The Tallapoosas were a division of the Upper Creeks in the Muscogee Confederacy. Prior to Removal to Indian Territory, Tallapoosa lived along the Tallapoosa River in Alabama.

They are also called the Cadapouches or Canapouches, which was mistakenly considered a synonym for the Catawba of the Carolina.

==16th century==
Spanish explorers described towns along the Tallapoosa as being surrounded by protective wooden palisades. In later years, the palisades were no longer built. They made ceramics using grit as a temper.

==17th century==
Over 30 towns along the Tallapoosa, Coosa, and Chattahoochee Rivers allied to form the Muscogee Confederacy. The Tallapoosa were among these Upper Creeks, who were more culturally and politically conservative than the Lower Creek towns.

==18th century==
The Tallapoosas fought in the siege of Pensacola. Although these warriors proved their effectiveness in combining native tactics and European arms, the English failed to compensate them adequately and seriously underestimated their importance as the key to the balance of power in the southeastern interior. Consequently, by 1716 the Tallapoosas and other tribes had shifted allegiance to the other side and prepared to use what they had learned against South Carolina settlements.

==19th century==
The Tallapoosas were a part of a "Creek traditionalist faction," the Red Sticks, that fought in the Battle of Holy Ground. In the summer of 1813, the Red Sticks built new settlements for "each component of the Upper Creek Nation (Alabamas, Tallapoosas, Abeikas). The Tallapoosas built a new settlement near the town of Autossee, and the Abeikas erected Tohopeka, a fortified encampment at the Horseshoe Bend of the Tallapoosa River.

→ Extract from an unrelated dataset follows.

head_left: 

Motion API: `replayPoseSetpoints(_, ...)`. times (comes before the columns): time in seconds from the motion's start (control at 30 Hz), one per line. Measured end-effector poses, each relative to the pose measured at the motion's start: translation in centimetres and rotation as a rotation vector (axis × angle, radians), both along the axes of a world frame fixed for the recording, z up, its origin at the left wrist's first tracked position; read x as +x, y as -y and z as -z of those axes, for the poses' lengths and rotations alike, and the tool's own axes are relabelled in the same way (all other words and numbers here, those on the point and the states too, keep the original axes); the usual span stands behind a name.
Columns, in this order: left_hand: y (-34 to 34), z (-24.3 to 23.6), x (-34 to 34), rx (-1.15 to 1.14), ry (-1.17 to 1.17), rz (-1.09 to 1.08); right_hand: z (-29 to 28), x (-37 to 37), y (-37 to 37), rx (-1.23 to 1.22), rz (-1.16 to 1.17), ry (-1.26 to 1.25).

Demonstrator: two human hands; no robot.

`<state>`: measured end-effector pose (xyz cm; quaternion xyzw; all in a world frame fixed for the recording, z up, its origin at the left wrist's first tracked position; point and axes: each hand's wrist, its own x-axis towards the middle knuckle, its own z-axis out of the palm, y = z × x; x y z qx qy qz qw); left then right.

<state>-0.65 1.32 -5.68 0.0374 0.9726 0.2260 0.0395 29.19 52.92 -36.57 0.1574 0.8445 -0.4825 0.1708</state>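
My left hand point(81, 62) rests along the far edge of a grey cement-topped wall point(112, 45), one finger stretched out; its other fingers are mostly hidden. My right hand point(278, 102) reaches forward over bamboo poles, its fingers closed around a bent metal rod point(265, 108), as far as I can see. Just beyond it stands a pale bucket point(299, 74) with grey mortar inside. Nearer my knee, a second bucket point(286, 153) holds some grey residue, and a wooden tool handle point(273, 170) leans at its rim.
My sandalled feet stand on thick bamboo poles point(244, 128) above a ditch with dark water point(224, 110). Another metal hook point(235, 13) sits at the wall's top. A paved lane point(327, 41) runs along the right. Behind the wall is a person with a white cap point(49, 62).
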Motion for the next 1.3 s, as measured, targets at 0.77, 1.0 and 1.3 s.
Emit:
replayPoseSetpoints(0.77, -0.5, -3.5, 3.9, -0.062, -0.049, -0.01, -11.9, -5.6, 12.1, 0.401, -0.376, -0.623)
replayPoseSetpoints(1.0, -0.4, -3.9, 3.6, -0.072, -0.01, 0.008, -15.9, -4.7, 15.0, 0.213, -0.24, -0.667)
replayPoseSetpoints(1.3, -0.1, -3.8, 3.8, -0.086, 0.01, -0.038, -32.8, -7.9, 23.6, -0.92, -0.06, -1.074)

The Alabamas built Holy Ground, or Econochaca ... on the bluffs above the Alabama River, approximately 30 miles west of present-day Montgomery."

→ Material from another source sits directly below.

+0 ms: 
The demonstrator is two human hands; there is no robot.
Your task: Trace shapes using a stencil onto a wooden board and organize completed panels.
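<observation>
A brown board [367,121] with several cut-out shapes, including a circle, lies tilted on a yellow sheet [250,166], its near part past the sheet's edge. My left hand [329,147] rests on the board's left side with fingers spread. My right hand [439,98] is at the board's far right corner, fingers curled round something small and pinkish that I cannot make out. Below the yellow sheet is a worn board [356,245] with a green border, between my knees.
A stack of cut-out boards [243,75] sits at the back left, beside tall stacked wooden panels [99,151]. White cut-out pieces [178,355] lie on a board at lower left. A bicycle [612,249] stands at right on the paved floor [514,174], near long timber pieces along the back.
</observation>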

The Tallapoosa were forcibly relocated to Indian Territory with other Muscogee people in the early 19th century.

== Namesakes ==
Tallapoosa name first appears on settlers maps in Georgia.

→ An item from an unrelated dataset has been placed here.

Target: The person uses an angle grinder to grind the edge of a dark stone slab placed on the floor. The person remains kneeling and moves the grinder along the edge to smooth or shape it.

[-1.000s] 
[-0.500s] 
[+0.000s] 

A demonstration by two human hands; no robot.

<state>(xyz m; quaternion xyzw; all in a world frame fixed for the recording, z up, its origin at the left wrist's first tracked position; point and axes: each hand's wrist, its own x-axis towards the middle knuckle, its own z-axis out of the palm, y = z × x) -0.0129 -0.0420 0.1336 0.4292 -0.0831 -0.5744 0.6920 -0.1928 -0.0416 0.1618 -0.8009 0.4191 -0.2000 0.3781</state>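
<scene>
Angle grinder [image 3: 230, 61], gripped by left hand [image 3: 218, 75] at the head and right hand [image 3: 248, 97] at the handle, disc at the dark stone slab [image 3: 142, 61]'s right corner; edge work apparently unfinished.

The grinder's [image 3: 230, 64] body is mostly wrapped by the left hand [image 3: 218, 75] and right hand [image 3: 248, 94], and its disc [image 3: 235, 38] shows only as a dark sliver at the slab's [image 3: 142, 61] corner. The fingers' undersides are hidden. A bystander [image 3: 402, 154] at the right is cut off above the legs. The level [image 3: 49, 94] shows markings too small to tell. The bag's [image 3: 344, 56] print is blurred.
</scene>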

Tallapoosa, Georgia where the Tallapoosa River begins is named after the tribe.

There is a Historical Marker named "Seven Chestnuts" where Creek tribes had council meetings under seven chestnut trees located in Tallapoosa.

Another nearby Historic Marker marks the trail Creek Indians traveled named "Sandtown Trail".

Tallapoosa County, Alabama is named after the tribe.